Rizza R, Haymond M, Cryer P, Gerich J
Am J Physiol. 1979 Oct;237(4):E356-62. doi: 10.1152/ajpendo.1979.237.4.E356.
Normal subjects were infused 1) with epinephrine (50 ng/(kg.min)) for 180 min followed by epinephrine plus glucagon (3 ng/(kg.min)) for 60 min after which the epinephrine infusion rate was increased (125 ng/(kg.min)) or 2) with epinephrine plus somatostatin (500 microgram/h) for 180 min. Epinephrine increased glucose production and plasma glucagon transiently but caused persistent suppression of glucose clearance and sustained hyperglycemia (despite increased plasma insulin and gluconeogenic substrates); glucose production increased again on addition of glucagon and on increasing the epinephrine infusion rate. During epinephrine plus somatostatin, glucose production still increased transiently, but further suppression of glucose clearance caused more marked hyperglycemia.

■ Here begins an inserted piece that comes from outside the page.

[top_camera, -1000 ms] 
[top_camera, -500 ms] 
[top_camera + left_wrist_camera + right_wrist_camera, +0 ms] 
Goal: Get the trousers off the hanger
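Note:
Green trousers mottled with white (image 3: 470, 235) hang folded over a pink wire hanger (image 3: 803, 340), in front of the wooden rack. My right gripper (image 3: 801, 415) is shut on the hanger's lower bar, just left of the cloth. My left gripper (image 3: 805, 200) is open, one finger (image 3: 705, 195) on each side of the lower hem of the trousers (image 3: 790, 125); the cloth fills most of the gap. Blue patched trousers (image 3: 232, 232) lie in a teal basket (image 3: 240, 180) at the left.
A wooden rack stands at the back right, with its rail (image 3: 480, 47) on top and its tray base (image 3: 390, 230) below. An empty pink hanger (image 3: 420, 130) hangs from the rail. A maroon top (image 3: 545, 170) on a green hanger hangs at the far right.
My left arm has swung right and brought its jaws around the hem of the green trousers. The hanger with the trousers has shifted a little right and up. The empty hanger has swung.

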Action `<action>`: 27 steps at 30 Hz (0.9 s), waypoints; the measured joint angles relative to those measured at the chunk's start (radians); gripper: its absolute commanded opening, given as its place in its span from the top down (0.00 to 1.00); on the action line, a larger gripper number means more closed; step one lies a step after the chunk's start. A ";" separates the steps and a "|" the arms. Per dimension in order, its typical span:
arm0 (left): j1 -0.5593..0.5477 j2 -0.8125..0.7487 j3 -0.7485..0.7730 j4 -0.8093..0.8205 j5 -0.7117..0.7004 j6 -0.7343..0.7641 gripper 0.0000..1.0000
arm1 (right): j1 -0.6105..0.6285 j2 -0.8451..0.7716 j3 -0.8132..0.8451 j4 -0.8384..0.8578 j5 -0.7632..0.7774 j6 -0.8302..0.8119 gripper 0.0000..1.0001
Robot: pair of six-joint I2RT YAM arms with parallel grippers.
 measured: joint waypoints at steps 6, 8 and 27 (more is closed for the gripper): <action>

In conclusion, 1) in man hyperepinephrinemia within the physiological range caused sustained suppression of glucose clearance but only a transient increase in glucose production; 2) this transient hepatic response a) was not due to glycogen or substrate depletion, b) occurred without changes in plasma glucagon or insulin, c) was specific for epinephrine but permitted subsequent responses to changes in plasma epinephrine; 3) epinephrine can serve as a physiological regulator of glucose homeostasis in man both by increasing glucose production and by decreasing glucose clearance.

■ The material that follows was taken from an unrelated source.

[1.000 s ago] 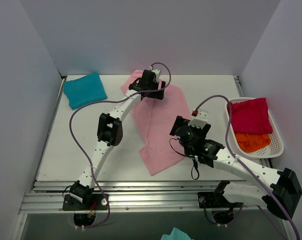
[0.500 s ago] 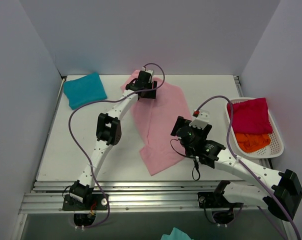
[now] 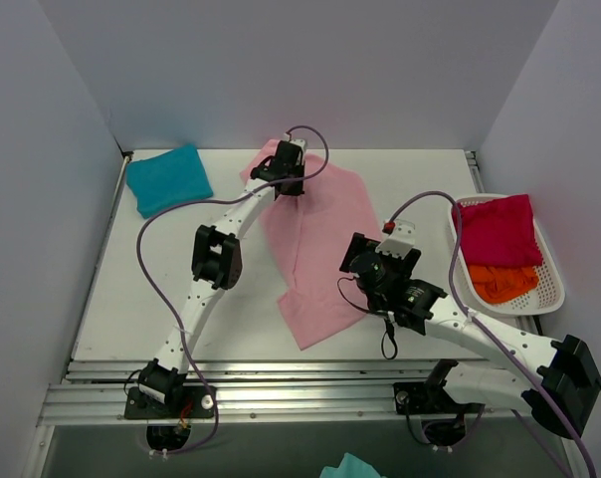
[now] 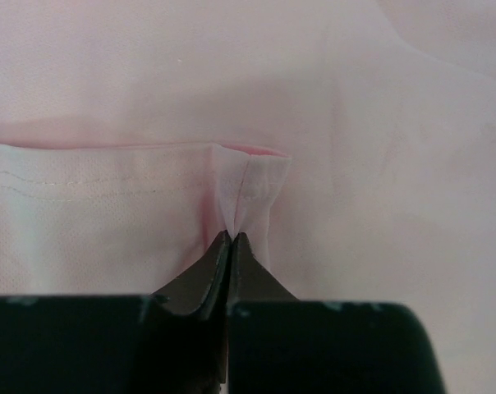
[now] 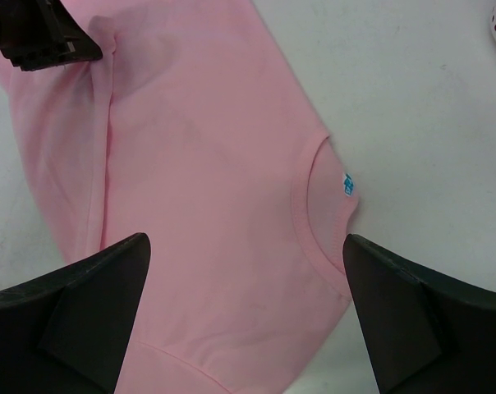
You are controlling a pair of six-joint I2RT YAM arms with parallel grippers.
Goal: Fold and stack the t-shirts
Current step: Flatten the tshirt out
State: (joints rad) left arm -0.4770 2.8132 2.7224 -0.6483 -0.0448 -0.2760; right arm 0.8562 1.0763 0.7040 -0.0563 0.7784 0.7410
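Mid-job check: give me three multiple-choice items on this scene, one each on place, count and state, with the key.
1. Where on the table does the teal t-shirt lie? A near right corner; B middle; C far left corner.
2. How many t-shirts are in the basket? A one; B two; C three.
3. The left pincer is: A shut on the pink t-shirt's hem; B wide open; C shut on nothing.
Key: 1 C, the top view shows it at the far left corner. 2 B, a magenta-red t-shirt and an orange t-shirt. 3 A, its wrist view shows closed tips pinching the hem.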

1)先输注肾上腺素(50纳克/(千克·分钟))180分钟,随后输注肾上腺素加胰高血糖素(3纳克/(千克·分钟))60分钟,之后提高肾上腺素输注速率(125纳克/(千克·分钟));或2)输注肾上腺素加生长抑素(500微克/小时)180分钟。肾上腺素可使葡萄糖生成和血浆胰高血糖素短暂增加,但会持续抑制葡萄糖清除并导致持续性高血糖(尽管血浆胰岛素和糖异生底物增加);添加胰高血糖素和提高肾上腺素输注速率后,葡萄糖生成再次增加。在输注肾上腺素加生长抑素期间,葡萄糖生成仍会短暂增加,但对葡萄糖清除的进一步抑制导致更明显的高血糖。总之,1)在人体中,生理范围内的高肾上腺素血症会导致葡萄糖清除持续受抑制,但仅使葡萄糖生成短暂增加;2)这种短暂的肝脏反应a)并非由于糖原或底物耗竭,b)在血浆胰高血糖素或胰岛素无变化的情况下发生,c)对肾上腺素具有特异性,但允许随后对血浆肾上腺素变化作出反应;3)肾上腺素可通过增加葡萄糖生成和降低葡萄糖清除,作为人体葡萄糖稳态的生理调节因子。